Aggregation extensions - Amazon Redshift
Services or capabilities described in Amazon Web Services documentation might vary by Region. To see the differences applicable to the China Regions, see Getting Started with Amazon Web Services in China (PDF).

Aggregation extensions

Amazon Redshift supports aggregation extensions to do the work of multiple GROUP BY operations in a single statement.

The examples for aggregation extensions use the orders table, which holds sales data for an electronics company. You can create orders with the following.

CREATE TABLE ORDERS ( ID INT, PRODUCT CHAR(20), CATEGORY CHAR(20), PRE_OWNED CHAR(1), COST DECIMAL ); INSERT INTO ORDERS VALUES (0, 'laptop', 'computers', 'T', 1000), (1, 'smartphone', 'cellphones', 'T', 800), (2, 'smartphone', 'cellphones', 'T', 810), (3, 'laptop', 'computers', 'F', 1050), (4, 'mouse', 'computers', 'F', 50);

GROUPING SETS

Computes one or more grouping sets in a single statement. A grouping set is the set of a single GROUP BY clause, a set of 0 or more columns by which you can group a query's result set. GROUP BY GROUPING SETS is equivalent to running a UNION ALL query on one result set grouped by different columns. For example, GROUP BY GROUPING SETS((a), (b)) is equivalent to GROUP BY a UNION ALL GROUP BY b.

The following example returns the cost of the order table's products grouped according to both the products' categories and the kind of products sold.

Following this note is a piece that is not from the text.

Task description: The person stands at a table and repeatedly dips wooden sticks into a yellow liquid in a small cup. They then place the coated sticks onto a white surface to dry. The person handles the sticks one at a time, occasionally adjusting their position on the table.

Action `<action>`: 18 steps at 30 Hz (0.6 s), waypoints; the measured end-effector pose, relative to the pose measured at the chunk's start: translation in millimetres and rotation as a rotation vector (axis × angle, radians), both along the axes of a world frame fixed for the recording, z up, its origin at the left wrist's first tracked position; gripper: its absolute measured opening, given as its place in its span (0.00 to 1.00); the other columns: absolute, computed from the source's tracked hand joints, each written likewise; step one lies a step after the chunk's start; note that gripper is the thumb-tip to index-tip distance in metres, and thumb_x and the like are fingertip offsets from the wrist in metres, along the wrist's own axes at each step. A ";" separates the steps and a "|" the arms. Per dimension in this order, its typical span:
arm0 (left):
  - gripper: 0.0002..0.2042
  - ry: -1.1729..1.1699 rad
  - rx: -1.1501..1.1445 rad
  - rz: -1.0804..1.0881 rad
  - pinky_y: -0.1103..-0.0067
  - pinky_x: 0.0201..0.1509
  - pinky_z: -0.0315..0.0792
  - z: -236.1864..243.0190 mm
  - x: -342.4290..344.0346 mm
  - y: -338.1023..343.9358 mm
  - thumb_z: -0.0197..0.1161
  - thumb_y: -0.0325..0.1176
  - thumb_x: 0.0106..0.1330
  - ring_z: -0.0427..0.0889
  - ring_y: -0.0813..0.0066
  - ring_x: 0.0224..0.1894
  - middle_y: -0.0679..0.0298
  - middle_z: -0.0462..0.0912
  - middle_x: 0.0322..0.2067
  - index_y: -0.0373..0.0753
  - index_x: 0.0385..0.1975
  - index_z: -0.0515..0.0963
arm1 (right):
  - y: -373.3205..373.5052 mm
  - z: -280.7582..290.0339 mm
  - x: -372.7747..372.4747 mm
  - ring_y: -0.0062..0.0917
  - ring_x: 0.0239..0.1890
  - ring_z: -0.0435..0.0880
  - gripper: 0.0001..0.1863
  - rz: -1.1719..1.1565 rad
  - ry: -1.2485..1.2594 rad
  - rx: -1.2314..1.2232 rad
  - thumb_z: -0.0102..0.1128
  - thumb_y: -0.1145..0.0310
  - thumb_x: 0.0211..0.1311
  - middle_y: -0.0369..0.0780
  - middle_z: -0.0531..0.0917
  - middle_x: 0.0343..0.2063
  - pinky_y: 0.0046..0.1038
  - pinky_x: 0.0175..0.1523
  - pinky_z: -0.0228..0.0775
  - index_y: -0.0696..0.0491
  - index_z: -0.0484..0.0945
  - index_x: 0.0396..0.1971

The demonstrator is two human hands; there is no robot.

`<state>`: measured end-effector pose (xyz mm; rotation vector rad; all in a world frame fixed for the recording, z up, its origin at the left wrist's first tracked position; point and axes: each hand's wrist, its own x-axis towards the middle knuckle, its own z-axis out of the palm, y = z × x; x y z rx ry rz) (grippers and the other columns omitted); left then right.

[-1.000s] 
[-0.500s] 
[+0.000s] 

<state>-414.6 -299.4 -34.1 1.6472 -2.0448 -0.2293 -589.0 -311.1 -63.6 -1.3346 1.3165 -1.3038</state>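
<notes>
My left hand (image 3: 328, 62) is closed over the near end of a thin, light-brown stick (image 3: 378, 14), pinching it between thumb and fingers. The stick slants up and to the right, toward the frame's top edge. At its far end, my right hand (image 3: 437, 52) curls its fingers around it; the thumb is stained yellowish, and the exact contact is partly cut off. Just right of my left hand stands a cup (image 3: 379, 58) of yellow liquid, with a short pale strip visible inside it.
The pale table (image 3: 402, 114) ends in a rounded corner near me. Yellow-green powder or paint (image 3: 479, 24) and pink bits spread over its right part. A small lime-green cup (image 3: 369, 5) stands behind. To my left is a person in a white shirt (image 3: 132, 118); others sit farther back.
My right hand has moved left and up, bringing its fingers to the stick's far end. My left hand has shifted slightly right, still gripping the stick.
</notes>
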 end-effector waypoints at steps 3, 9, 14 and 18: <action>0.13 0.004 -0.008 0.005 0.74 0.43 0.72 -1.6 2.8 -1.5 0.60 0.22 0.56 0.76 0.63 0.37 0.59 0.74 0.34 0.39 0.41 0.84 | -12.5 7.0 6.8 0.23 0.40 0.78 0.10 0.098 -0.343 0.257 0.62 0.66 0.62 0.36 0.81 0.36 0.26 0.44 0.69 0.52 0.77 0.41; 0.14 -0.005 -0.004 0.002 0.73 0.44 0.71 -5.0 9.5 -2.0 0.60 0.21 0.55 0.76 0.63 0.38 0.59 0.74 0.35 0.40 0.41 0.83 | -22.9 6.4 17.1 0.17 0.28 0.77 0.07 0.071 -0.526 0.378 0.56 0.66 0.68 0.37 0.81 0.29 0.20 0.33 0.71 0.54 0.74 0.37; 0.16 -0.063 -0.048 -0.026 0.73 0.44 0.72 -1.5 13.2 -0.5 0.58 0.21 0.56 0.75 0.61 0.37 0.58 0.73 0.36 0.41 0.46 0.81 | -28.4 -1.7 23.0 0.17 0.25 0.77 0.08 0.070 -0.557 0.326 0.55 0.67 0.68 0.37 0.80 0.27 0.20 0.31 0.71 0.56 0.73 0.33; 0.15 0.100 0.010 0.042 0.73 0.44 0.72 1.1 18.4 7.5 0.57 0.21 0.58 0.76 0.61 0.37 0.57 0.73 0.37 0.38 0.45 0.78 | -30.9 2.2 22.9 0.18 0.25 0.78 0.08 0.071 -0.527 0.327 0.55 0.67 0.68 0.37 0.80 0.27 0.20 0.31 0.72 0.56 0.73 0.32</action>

SELECT category, product, sum(cost) as total FROM orders GROUP BY GROUPING SETS(category, product); category | product | total ----------------------+----------------------+------- computers | | 2100 cellphones | | 1610 | laptop | 2050 | smartphone | 1610 | mouse | 50 (5 rows)

ROLLUP

Assumes a hierarchy where preceding columns are considered the parents of subsequent columns. ROLLUP groups data by the provided columns, returning extra subtotal rows representing the totals throughout all levels of grouping columns, in addition to the grouped rows. For example, you can use GROUP BY ROLLUP((a), (b)) to return a result set grouped first by a, then by b while assuming that b is a subsection of a. ROLLUP also returns a row with the whole result set without grouping columns.

GROUP BY ROLLUP((a), (b)) is equivalent to GROUP BY GROUPING SETS((a,b), (a), ()).

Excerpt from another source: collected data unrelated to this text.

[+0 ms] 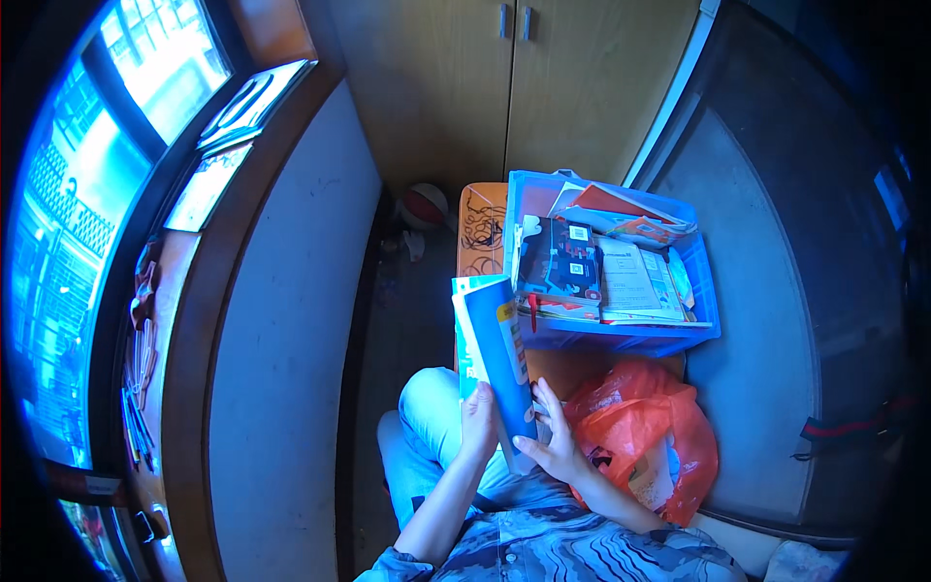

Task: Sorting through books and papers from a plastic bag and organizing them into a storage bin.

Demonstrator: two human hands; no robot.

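Observation:
A blue-covered book (pixel 497 349) stands tilted above my lap, with a paler teal and white booklet or cover (pixel 467 339) showing along its left side. Whether these are one book or two, I cannot tell. My left hand (pixel 477 422) grips the lower left edge, thumb on the near side. At the lower right edge, my right hand (pixel 553 438) is closed on the blue book, its thumb against the cover and its fingers partly behind. Just beyond the books is a clear blue plastic bin (pixel 621 338) holding books and papers, among them a dark book (pixel 558 257).
The bin rests on an orange-brown table (pixel 477 260) with dark cords (pixel 482 221) on it. A red plastic bag (pixel 645 412) sits by my right forearm. Left, a windowsill (pixel 184 262) carries papers and pens. A ball (pixel 423 206) lies near the wooden cabinet (pixel 436 87).

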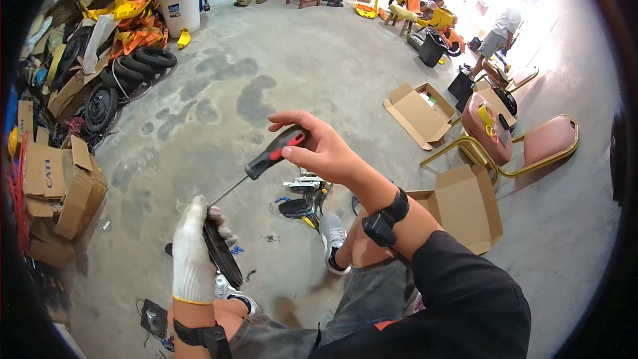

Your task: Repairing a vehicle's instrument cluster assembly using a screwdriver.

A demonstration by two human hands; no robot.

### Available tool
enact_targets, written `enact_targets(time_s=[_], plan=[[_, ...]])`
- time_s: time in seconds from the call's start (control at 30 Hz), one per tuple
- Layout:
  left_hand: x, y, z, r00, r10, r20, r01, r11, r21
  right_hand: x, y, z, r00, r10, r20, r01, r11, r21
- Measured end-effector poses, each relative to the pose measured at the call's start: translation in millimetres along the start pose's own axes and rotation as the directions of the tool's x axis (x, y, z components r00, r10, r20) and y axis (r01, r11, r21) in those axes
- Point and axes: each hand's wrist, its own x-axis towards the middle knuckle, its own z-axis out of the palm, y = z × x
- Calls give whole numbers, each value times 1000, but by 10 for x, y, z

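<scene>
My right hand (325,149), bare, is closed around the black and red handle of a screwdriver (266,157). Its thin metal shaft slants down and left to my left hand (191,242), which wears a white knit glove. That hand is wrapped round a long, narrow black part (222,256), tilted above the floor between my legs. The shaft's tip meets the upper end of the part by the gloved fingers, which hide the exact contact. Beyond my shoe, a black and silver assembly (302,199) with wires lies on the floor.
Open cardboard boxes lie right, one (458,209) beside my leg, another (422,116) farther off. Chairs stand there, one seat (484,129) holding yellow-handled scissors and tape. Tyres (136,66) and a torn carton (63,183) crowd the left. Other people are at the back.
</scene>
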Motion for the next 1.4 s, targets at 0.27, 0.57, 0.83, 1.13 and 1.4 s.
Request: enact_targets(time_s=[0.27,0.57,0.83,1.13,1.4], plan=[[-80,-8,-4,996,44,-76,-44,999,2,37,-4,79,944,326,-56,-328,944,-35],[-168,-13,-3,1000,17,-7,-17,1000,22,24,-80,-41,902,430,51,-432,899,66],[-294,17,30,999,19,-35,-20,999,-28,-87,-191,33,946,316,-68,-316,949,10],[-189,-20,50,997,14,77,-10,998,-56,-163,-203,-60,998,34,-50,-39,994,-99],[-112,-65,41,994,-16,106,24,997,-78,-156,-149,-70,999,5,-36,-5,1000,-5]])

The following example returns the cost of the order table's products grouped first by category and then product, with product as a subdivision of category.

SELECT category, product, sum(cost) as total FROM orders GROUP BY ROLLUP(category, product) ORDER BY 1,2; category | product | total ----------------------+----------------------+------- cellphones | smartphone | 1610 cellphones | | 1610 computers | laptop | 2050 computers | mouse | 50 computers | | 2100 | | 3710 (6 rows)

CUBE

Groups data by the provided columns, returning extra subtotal rows representing the totals throughout all levels of grouping columns, in addition to the grouped rows. CUBE returns the same rows as ROLLUP, while adding additional subtotal rows for every combination of grouping column not covered by ROLLUP. For example, you can use GROUP BY CUBE ((a), (b)) to return a result set grouped first by a, then by b while assuming that b is a subsection of a, then by b alone. CUBE also returns a row with the whole result set without grouping columns.

GROUP BY CUBE((a), (b)) is equivalent to GROUP BY GROUPING SETS((a, b), (a), (b), ()).

The following example returns the cost of the order table's products grouped first by category and then product, with product as a subdivision of category. Unlike the preceding example for ROLLUP, the statement returns results for every combination of grouping column.

SELECT category, product, sum(cost) as total FROM orders GROUP BY CUBE(category, product) ORDER BY 1,2; category | product | total ----------------------+----------------------+------- cellphones | smartphone | 1610 cellphones | | 1610 computers | laptop | 2050 computers | mouse | 50 computers | | 2100 | laptop | 2050 | mouse | 50 | smartphone | 1610 | | 3710 (9 rows)

GROUPING/GROUPING_ID functions

ROLLUP and CUBE add NULL values to the result set to indicate subtotal rows. For example, GROUP BY ROLLUP((a), (b)) returns one or more rows that have a value of NULL in the b grouping column to indicate they are subtotals of fields in the a grouping column. These NULL values serve only to satisfy the format of returning tuples.

When you run GROUP BY operations with ROLLUP and CUBE on relations that store NULL values themselves, this can produce result sets with rows that appear to have identical grouping columns. Returning to the previous example, if the b grouping column contains a stored NULL value, GROUP BY ROLLUP((a), (b)) returns a row with a value of NULL in the b grouping column that isn't a subtotal.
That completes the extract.